| TASK INSTRUCTIONS |
Search the records for the string "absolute", then copy each line where it appears.

| MATERIAL FOR THIS EXERCISE |
※

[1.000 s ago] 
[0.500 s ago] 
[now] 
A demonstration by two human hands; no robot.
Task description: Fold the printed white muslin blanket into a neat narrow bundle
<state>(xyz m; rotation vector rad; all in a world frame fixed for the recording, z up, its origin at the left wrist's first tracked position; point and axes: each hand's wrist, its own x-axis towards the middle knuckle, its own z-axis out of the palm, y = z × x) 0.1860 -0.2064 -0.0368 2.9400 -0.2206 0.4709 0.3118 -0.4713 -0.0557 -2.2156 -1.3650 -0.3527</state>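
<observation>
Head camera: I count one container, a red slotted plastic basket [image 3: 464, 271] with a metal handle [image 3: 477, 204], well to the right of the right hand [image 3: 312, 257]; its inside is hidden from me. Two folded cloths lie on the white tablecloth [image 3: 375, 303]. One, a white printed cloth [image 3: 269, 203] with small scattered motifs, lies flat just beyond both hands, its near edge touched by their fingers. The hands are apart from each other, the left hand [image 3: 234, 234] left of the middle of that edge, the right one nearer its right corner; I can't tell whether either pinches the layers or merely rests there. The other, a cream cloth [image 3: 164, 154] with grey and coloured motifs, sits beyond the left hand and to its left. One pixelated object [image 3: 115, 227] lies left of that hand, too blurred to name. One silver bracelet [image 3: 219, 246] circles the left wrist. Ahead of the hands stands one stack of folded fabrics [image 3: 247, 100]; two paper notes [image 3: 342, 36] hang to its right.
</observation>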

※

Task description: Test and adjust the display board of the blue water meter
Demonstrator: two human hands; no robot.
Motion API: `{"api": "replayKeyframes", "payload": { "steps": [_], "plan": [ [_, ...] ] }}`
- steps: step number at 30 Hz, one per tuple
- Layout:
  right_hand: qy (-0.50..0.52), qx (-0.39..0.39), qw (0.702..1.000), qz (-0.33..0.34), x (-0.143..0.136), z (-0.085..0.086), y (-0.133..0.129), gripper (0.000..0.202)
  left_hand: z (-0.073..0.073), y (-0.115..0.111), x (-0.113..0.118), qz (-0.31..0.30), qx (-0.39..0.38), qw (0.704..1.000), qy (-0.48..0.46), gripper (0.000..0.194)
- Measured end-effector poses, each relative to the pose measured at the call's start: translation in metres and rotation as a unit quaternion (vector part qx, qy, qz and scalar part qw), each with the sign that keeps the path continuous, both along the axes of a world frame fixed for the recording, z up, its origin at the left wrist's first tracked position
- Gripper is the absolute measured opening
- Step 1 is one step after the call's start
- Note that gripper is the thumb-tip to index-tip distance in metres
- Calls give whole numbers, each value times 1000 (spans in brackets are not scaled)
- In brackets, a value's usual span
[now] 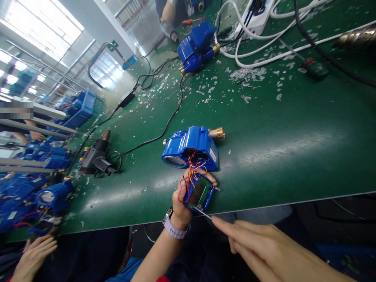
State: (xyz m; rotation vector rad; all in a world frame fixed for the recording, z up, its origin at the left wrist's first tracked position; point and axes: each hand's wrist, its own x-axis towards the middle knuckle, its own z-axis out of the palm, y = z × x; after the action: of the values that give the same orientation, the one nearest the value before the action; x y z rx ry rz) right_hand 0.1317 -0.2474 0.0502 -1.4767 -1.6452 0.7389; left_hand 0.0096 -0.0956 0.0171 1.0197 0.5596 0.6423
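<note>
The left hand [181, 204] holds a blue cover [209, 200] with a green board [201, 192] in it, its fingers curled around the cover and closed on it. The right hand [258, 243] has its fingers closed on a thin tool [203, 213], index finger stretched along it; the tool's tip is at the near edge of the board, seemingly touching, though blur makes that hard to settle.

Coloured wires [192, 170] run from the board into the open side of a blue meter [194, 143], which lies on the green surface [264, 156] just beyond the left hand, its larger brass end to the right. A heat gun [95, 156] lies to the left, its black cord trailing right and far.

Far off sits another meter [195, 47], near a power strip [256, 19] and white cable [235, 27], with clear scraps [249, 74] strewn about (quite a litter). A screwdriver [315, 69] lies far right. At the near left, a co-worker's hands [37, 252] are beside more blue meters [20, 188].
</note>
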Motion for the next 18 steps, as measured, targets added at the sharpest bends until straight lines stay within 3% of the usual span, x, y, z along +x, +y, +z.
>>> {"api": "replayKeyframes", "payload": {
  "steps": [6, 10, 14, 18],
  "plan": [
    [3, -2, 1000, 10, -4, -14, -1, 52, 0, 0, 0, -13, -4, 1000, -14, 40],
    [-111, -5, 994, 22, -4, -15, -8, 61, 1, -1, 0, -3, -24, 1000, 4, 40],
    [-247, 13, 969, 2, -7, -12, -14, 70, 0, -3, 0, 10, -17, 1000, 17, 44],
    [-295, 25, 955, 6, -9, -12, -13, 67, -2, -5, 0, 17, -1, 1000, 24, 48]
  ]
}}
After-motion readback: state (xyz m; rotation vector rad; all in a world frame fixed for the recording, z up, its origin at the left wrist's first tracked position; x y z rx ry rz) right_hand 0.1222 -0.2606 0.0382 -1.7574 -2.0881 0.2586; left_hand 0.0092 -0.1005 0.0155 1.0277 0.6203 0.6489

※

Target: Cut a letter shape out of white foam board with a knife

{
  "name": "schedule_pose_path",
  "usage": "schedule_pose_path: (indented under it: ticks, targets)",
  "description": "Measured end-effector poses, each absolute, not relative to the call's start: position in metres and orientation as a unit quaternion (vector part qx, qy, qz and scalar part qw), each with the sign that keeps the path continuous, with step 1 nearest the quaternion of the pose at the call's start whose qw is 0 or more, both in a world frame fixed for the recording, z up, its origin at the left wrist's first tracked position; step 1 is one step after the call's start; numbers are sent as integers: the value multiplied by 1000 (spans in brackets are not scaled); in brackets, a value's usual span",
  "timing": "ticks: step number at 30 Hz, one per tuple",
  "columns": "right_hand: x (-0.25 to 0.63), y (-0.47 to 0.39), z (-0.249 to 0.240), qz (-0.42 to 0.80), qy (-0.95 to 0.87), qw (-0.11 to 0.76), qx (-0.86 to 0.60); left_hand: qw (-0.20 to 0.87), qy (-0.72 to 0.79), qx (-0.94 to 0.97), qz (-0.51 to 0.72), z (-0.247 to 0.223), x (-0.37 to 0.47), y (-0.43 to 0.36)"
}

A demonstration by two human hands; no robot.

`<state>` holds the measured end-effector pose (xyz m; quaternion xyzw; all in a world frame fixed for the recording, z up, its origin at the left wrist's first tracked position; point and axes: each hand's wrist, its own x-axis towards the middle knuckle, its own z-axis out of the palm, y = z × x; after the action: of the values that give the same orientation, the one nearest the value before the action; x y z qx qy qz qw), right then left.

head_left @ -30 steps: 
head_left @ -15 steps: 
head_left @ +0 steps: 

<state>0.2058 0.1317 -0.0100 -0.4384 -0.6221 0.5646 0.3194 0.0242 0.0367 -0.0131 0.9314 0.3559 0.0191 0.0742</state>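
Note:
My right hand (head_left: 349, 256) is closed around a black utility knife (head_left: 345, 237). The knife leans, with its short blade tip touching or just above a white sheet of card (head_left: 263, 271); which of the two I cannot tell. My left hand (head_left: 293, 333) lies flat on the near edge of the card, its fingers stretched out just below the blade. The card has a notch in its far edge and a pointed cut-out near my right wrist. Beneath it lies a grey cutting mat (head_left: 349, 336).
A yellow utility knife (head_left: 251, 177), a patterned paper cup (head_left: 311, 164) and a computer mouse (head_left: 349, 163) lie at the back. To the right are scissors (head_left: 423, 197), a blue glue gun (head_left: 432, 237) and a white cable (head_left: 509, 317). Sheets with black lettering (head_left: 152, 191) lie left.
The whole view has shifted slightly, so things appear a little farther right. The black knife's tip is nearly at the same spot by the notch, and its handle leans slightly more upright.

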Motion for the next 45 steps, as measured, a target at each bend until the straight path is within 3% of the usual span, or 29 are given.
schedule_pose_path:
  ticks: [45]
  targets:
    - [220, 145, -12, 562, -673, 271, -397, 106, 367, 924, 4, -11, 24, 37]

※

| SOLUTION |
- Gripper is the absolute measured opening
  "description": "Measured end-effector poses, each absolute, not relative to the call's start: position in metres and orientation as a unit quaternion (vector part qx, qy, qz and scalar part qw), each with the sign that keeps the path continuous, with step 1 nearest the quaternion of the pose at the call's start whose qw is 0 or more, both in a world frame fixed for the recording, z up, its origin at the left wrist's first tracked position; step 1 is one step after the call's start; numbers are sent as integers: the value multiplied by 1000 (spans in brackets are not scaled); in brackets, a value's usual span",

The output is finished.